Work to complete
Only the lines below, from the one with "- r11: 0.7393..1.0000" through the one with "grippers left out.", are to be written out, exactly.

Information provided
○ ○ ○ ○ ○ ○ ○
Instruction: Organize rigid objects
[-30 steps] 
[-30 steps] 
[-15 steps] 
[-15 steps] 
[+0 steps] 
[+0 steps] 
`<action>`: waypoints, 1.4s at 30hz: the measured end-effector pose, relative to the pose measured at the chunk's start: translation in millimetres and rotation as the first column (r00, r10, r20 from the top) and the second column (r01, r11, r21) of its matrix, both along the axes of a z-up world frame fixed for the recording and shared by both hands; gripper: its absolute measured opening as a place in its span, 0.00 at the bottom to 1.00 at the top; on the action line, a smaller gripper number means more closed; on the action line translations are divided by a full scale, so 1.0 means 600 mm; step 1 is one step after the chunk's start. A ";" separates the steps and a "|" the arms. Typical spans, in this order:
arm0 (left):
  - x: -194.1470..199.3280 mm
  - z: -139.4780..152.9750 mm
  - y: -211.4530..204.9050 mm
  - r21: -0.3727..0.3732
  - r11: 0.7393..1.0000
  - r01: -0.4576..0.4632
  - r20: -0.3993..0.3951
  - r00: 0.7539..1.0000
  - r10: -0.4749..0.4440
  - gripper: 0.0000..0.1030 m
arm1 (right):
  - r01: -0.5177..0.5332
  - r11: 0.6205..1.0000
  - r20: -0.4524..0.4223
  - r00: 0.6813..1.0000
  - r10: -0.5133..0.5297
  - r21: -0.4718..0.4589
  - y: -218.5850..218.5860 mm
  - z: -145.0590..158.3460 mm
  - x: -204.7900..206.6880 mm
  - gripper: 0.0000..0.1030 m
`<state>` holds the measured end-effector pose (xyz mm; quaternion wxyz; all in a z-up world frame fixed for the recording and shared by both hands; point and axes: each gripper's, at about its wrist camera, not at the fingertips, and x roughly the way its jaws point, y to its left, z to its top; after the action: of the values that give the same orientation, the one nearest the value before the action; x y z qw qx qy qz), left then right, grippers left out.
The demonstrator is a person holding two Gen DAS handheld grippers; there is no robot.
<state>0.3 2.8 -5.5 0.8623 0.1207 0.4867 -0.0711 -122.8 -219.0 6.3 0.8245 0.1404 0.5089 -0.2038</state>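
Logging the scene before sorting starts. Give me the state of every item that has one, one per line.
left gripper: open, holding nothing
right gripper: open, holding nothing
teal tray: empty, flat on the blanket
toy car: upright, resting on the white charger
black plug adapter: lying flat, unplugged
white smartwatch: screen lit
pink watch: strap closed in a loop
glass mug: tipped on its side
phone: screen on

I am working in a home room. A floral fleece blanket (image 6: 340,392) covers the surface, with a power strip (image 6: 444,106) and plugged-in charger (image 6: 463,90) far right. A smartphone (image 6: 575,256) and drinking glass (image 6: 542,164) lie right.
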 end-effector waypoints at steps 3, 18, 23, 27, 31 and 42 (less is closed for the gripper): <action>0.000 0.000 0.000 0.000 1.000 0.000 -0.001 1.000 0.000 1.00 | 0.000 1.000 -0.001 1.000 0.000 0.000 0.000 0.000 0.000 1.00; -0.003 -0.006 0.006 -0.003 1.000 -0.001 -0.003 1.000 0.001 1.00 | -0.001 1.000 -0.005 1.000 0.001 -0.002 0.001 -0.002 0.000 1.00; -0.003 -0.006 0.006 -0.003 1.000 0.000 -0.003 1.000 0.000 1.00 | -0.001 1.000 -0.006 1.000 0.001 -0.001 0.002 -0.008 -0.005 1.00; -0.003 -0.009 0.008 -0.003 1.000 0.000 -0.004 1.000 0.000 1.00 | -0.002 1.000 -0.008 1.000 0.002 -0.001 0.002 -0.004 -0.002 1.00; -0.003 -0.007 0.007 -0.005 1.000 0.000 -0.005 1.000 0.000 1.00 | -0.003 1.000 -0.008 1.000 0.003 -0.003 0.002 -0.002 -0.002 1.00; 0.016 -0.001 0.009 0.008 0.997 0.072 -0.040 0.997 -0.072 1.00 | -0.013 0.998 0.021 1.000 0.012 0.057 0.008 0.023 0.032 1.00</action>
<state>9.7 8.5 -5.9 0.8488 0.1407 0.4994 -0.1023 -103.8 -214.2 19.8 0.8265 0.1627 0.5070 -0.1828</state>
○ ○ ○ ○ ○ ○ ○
Reply
  - r11: 0.7393..1.0000
  - r01: -0.4576..0.4632
  - r20: -0.3993..0.3951
  - r00: 0.7539..1.0000
  - r10: -0.4749..0.4440
  - gripper: 0.0000..0.1030 m
arm1 (right):
  - r01: -0.5177..0.5332
  - r11: 0.6205..1.0000
  - r20: -0.4524..0.4223
  - r00: 0.6813..1.0000
  - r10: -0.5133..0.5297
  - r21: -0.4718..0.4589
  - y: -218.5850..218.5860 mm
  - z: -145.0590..158.3460 mm
  - x: -204.7900..206.6880 mm
  - gripper: 0.0000..0.1030 m
`<state>` holds the measured end-effector pose (xyz mm; quaternion wxyz; all in a z-up world frame fixed for the recording and shared by both hands; point and axes: each gripper's, at about its wrist camera, not at the fingertips, and x roughly the way its jaws point, y to its left, z to its top; after the action: of the values that give the same orientation, the one nearest the value before the action; x y z qw qx qy qz), left then right, grippers left out.

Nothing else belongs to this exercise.